[Problem to solve]:
Reproduce word for word the lines between those holding "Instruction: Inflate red" and "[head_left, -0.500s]", inclusive, and nothing else from the data below.
-- Provided material follows --
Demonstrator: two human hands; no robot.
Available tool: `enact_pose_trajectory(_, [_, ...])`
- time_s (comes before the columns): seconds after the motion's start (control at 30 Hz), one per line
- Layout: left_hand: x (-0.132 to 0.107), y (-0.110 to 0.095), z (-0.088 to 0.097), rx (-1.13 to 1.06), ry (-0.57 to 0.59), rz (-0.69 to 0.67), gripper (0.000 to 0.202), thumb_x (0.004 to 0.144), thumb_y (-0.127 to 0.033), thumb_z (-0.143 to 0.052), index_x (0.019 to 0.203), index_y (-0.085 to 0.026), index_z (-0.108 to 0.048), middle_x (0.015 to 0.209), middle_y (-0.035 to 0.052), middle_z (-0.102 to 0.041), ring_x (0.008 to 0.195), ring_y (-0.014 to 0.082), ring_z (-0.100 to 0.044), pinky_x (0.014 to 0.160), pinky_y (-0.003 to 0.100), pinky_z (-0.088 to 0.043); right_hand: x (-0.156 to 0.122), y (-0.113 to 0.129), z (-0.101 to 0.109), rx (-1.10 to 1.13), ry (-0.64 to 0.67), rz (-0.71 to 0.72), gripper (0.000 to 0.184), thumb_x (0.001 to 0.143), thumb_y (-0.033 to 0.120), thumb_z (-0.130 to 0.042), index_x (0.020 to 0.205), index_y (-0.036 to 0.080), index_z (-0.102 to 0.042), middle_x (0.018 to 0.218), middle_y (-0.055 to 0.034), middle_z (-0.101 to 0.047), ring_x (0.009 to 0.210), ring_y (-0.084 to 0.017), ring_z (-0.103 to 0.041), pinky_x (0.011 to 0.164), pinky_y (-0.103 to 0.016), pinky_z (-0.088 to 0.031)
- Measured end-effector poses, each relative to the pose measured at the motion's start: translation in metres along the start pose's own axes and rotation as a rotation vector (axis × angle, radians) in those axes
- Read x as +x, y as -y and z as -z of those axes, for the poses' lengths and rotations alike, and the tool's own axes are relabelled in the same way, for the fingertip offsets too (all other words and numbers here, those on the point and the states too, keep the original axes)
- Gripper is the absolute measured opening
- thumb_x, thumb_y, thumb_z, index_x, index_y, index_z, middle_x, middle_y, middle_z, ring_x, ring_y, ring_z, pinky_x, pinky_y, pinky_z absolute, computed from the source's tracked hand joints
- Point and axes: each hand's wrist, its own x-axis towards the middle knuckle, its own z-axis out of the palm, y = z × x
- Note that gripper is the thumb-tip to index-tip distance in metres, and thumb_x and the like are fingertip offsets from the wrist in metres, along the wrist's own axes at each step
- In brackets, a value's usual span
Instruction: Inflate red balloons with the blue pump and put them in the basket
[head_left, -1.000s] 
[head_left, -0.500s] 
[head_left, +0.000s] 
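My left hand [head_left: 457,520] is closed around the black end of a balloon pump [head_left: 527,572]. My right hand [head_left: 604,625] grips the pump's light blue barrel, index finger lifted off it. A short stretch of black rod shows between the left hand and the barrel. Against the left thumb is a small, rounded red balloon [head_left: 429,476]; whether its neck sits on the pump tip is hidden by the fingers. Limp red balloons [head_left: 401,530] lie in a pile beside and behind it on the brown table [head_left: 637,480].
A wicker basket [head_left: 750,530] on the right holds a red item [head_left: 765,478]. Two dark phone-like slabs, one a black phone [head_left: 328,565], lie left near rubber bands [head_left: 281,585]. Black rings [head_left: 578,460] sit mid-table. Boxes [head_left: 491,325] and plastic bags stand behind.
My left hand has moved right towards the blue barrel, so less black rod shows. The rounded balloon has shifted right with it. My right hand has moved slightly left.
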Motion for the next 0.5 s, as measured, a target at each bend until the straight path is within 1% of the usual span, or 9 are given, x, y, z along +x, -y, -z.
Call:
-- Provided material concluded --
[Worked solution]:
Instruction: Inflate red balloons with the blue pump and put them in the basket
[head_left, -1.000s] 
[head_left, -0.500s] 

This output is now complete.